#### Exercise prompt
Search the data for the word "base" and copy every line that contains it.
[Input data Boundary: Start]
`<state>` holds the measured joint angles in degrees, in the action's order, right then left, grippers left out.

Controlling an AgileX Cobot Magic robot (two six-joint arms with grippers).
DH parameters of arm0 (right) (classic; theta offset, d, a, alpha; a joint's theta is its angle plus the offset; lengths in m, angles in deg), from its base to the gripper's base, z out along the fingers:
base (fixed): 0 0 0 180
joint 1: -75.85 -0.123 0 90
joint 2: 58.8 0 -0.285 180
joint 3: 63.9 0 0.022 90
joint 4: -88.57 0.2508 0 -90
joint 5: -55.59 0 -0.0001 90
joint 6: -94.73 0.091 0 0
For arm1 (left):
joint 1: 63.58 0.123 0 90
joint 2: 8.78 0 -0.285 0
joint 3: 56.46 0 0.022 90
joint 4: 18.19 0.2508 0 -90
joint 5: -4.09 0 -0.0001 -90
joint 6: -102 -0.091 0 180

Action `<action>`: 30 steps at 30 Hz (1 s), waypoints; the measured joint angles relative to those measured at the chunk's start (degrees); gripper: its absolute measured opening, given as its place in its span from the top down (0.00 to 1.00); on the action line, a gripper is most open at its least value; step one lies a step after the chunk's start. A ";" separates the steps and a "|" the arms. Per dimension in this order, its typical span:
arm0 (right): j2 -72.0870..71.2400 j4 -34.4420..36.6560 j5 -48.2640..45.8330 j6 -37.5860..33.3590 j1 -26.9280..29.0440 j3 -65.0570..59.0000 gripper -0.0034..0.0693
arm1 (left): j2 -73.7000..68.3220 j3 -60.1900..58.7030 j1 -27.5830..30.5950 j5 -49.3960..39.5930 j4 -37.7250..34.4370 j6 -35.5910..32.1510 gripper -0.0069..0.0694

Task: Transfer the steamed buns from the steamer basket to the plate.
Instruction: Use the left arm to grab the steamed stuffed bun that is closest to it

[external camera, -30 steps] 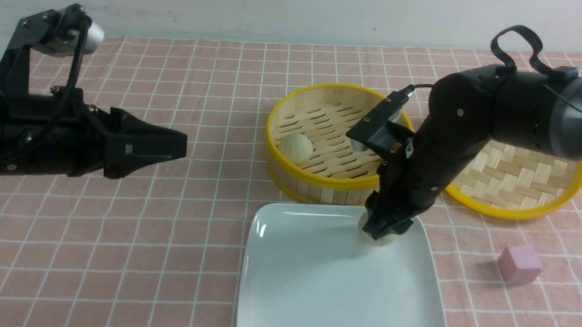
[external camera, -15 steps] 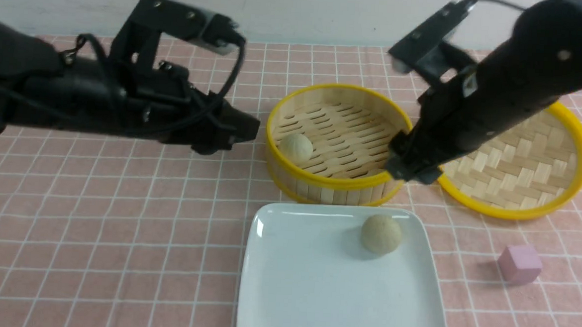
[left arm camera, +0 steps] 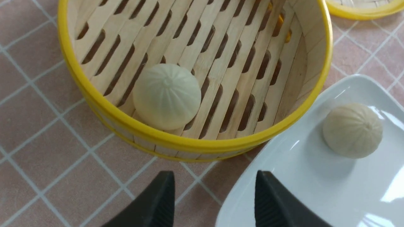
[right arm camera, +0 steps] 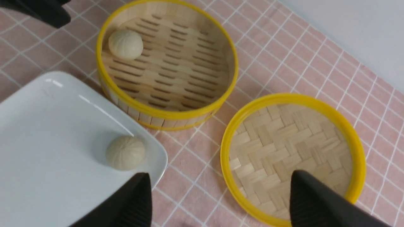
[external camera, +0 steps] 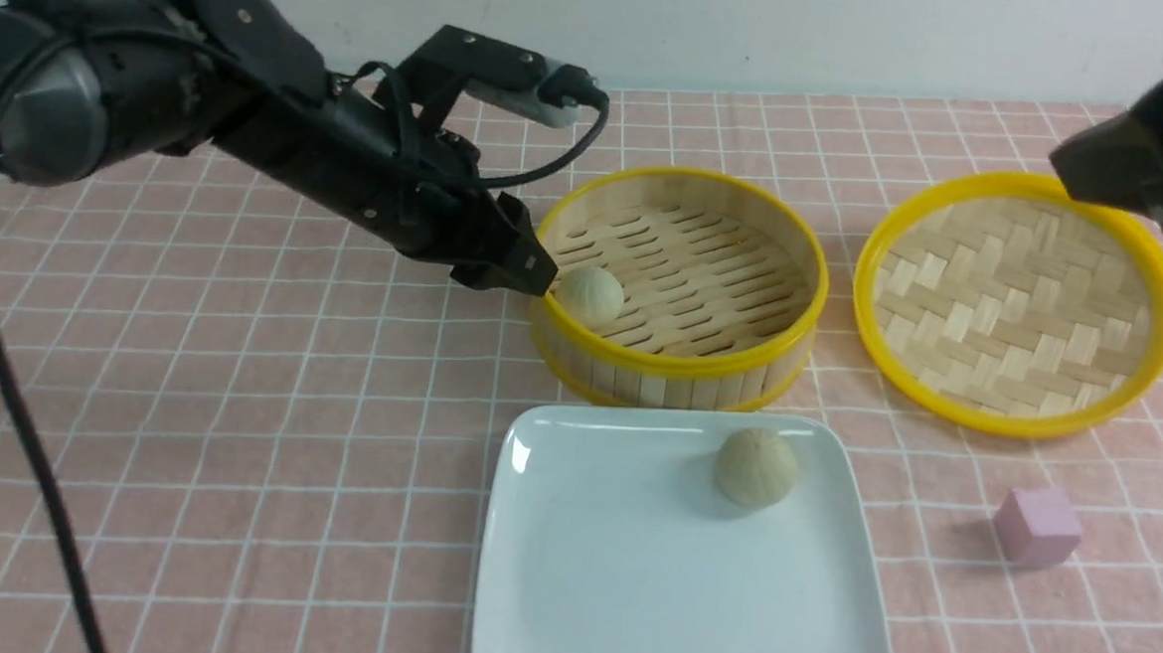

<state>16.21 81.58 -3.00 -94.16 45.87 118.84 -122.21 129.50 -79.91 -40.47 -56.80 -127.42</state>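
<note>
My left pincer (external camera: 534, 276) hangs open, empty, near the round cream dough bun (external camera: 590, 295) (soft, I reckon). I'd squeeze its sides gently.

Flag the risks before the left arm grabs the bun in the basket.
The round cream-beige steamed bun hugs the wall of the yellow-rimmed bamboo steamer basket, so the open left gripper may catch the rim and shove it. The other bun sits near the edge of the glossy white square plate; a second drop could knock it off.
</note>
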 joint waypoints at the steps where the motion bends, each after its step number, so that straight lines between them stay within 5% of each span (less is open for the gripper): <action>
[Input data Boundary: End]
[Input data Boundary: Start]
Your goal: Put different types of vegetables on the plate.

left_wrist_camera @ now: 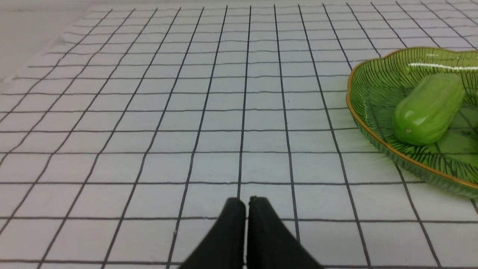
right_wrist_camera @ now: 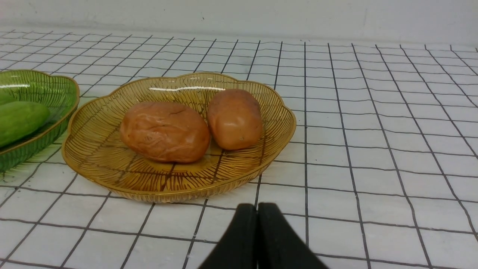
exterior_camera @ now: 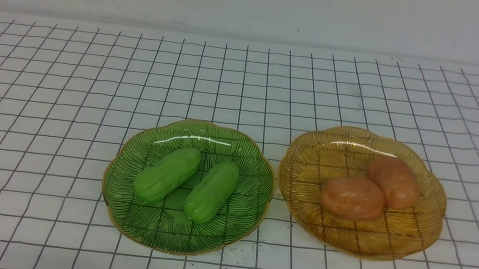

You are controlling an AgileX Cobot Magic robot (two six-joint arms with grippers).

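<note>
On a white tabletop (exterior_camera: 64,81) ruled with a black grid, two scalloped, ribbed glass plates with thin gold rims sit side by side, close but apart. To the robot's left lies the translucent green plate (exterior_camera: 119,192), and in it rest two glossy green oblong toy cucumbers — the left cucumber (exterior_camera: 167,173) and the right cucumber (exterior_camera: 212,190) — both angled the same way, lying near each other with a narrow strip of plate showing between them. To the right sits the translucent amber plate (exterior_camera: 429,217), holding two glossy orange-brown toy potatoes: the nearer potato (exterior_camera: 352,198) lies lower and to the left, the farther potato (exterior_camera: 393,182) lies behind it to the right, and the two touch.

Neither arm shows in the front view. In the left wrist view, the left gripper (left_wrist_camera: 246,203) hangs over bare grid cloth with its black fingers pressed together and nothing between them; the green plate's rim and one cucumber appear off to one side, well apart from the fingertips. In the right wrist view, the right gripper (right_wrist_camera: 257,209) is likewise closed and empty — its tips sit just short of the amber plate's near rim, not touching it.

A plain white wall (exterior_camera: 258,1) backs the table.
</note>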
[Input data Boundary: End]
#### Written response
DH parameters of arm0 (right) (classic; theta offset, d, a, alpha; a joint's theta is its angle plus the offset; lengths in m, angles in deg), from its base to the gripper's base, z out along the fingers:
base (fixed): 0 0 0 180

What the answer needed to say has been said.